I’d like to take a few moments to put this complaint into context.
At its core, antitrust is about economic justice. And today’s landmark action against Google underscores that it is a priority of this Justice Department to fight the abuse of market power. We know that free and fair competition is essential to economic freedom. And we know that anticompetitive conduct threatens innovation, weakens workers’ rights, and stifles free expression. When any company, including a big technology company, violates the antitrust laws, our economy and our democracy suffer.
Today’s complaint is a perfect example of why competition matters. Americans rely on the internet for news and for community. And advertising revenue is essential for publishers to produce and share ideas and writings. But we allege that Google has captured that revenue for its own profits and punished publishers who sought out alternatives. Those actions have weakened the free and open internet and increased advertising costs for businesses and for the United States government, including for our military.
Today’s complaint is also just one example of the department’s broader efforts to root out anticompetitive behavior regardless of how and where it might arise.
Just a few months ago, the Antitrust Division scored a critical win for authors by blocking a merger of two major publishing houses, Penguin Random House and Simon & Schuster. The merger would have substantially lessened authors’ compensation for their work and diminished opportunities for new authors to tell new stories.

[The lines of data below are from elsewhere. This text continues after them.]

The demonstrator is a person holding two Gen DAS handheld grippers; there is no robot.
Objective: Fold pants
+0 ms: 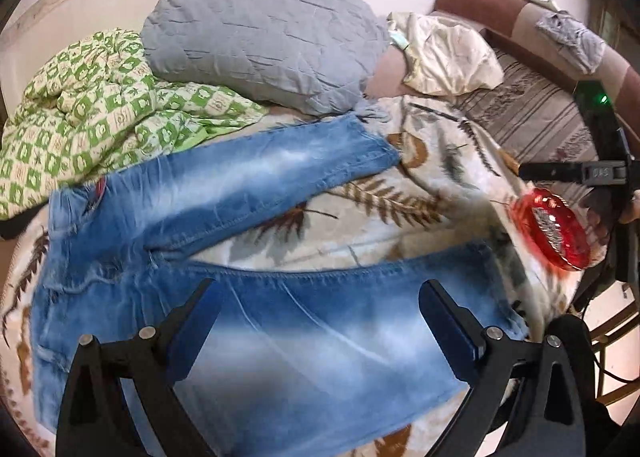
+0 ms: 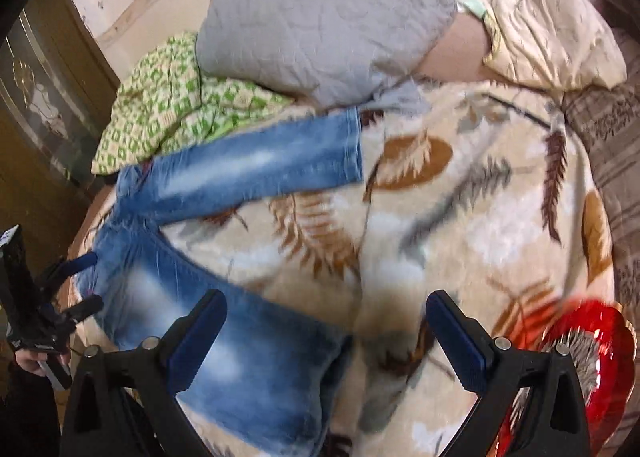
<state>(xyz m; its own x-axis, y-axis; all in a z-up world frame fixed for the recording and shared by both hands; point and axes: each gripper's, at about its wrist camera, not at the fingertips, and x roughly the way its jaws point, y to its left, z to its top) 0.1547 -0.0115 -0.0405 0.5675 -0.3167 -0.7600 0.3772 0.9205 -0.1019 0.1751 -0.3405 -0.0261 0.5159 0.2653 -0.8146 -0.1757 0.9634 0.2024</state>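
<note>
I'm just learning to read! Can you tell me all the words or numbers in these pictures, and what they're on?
Embossed letters on the right gripper, seen from the left wrist camera: too small and blurred to read for sure.
Jeans, blanket, grey pillow, green checked cloth, red dish: no words or numbers.

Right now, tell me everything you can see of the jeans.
The jeans are blue denim with faded, whitish patches, and they lie flat and unfolded on the leaf-print blanket. The legs are spread in a V. The far leg's hem reaches the grey pillow and the waist lies beside the green checked quilt. Neither gripper holds them; both are open above the near leg.
</note>
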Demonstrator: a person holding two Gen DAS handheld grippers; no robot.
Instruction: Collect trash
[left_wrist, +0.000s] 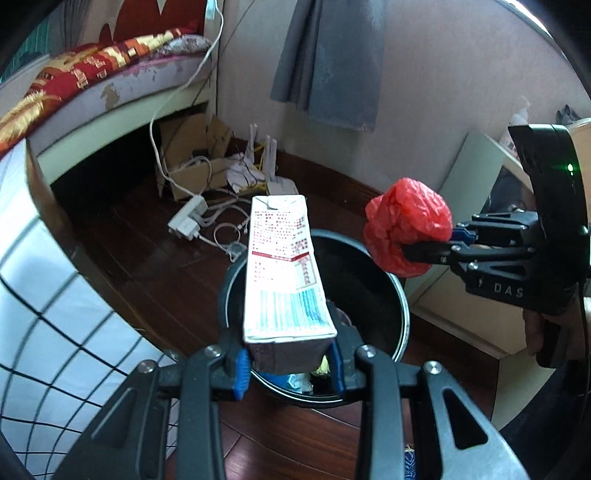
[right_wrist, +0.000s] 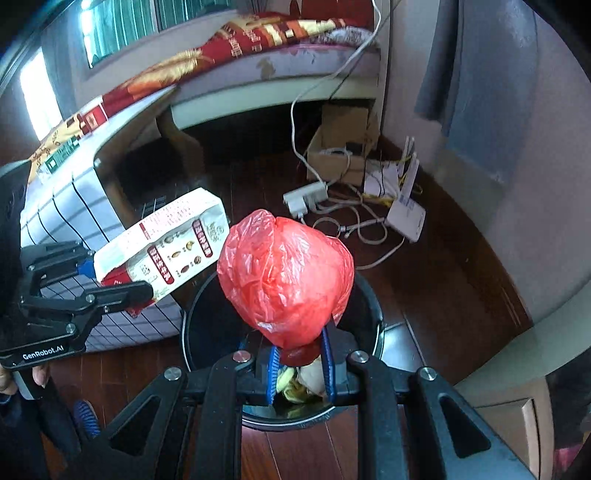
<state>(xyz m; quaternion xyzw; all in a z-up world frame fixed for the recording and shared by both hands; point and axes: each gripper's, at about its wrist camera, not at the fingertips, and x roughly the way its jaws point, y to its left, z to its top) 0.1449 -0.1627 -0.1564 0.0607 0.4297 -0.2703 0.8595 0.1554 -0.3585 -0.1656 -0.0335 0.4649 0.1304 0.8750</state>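
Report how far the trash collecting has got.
Done: some scraps already lie in the black bin. In hand: left gripper clamps the carton, right gripper the red bag, both over the bin. Left: dropping both in.

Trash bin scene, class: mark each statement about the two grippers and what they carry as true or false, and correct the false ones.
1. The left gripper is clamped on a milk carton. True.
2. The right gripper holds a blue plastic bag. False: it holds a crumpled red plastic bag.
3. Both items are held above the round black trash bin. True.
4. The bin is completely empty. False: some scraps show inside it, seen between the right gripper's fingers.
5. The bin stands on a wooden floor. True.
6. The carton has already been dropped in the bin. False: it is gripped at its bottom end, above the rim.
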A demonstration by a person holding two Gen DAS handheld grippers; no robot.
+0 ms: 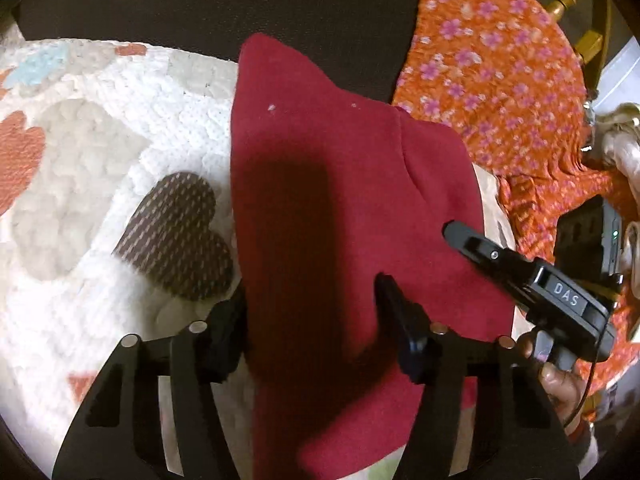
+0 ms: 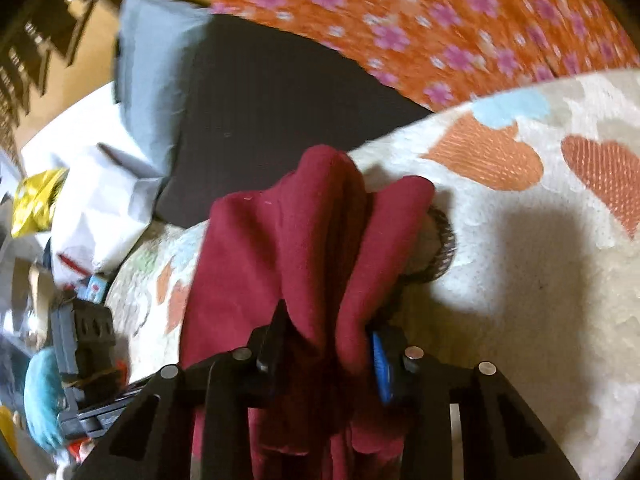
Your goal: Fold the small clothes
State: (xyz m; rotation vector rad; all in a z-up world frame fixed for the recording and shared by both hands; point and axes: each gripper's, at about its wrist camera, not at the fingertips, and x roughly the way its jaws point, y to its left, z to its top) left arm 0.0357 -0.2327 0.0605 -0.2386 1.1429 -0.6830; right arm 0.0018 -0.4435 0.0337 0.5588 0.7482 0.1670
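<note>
Gripping bunched red garment (image 2: 304, 248): right tool (image 2: 326, 348) | left tool (image 1: 312, 320) parted, straddling cloth | heart-print blanket (image 1: 100, 152) beneath

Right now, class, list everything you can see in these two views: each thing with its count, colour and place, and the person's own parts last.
small garment: one, dark red, on the blanket, between both grippers' fingers
blanket: one, white with orange, blue and brown hearts, under the garment
floral cloth: one, orange with pink flowers, beyond the blanket
dark mat: one, black, behind the blanket
pillow: one, grey-blue, far left in the right wrist view
left gripper: black, straddling the garment
right gripper: black, one blue pad, bunched garment between its fingers
hand: one, holding the right gripper
</note>
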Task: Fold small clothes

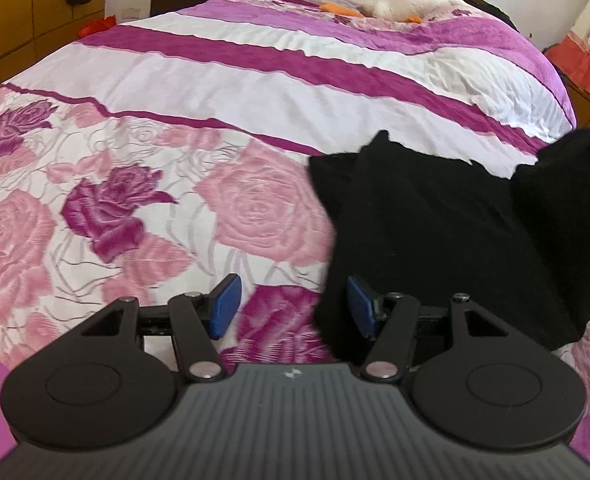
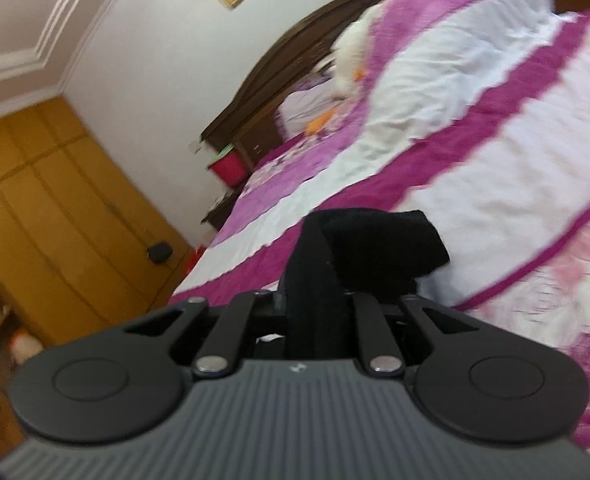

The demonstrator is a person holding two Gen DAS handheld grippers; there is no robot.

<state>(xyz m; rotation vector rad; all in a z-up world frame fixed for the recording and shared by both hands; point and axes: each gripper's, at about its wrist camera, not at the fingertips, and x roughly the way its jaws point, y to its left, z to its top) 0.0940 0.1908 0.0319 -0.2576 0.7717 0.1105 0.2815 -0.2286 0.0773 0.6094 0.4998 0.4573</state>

That merger was one of five that have been blocked or abandoned as a result of the division’s recent work; other abandoned mergers include two that would have strained the global supply chain by decreasing competition for shipping materials.
And the Penguin Random House case is just one example of the department’s efforts to protect workers. This past summer, we secured an $85 million payment from poultry companies to settle allegations that they fixed workers’ wages and benefits.
We have also reinvigorated criminal enforcement of the Sherman Act, including prosecutions for criminal wage-fixing, labor-market allocation, bid-rigging, and procurement fraud.
And we have acted to ensure that corporate directors do not sit on competing boards, reviving a vital and underenforced rule of antitrust law.
These efforts by the Antitrust Division are only a snapshot of the broader work happening across the department to advance economic justice, protect workers’ rights and ensure fair prices for products we use and rely on, like health insurance, airline tickets and food for our families. Today’s suit against Google exemplifies that we will continue to marshal our resources across divisions to promote competition and protect American workers and consumers.
I’ll now turn it over to Assistant Attorney General Jonathan Kanter, who will speak more about the details of our complaint.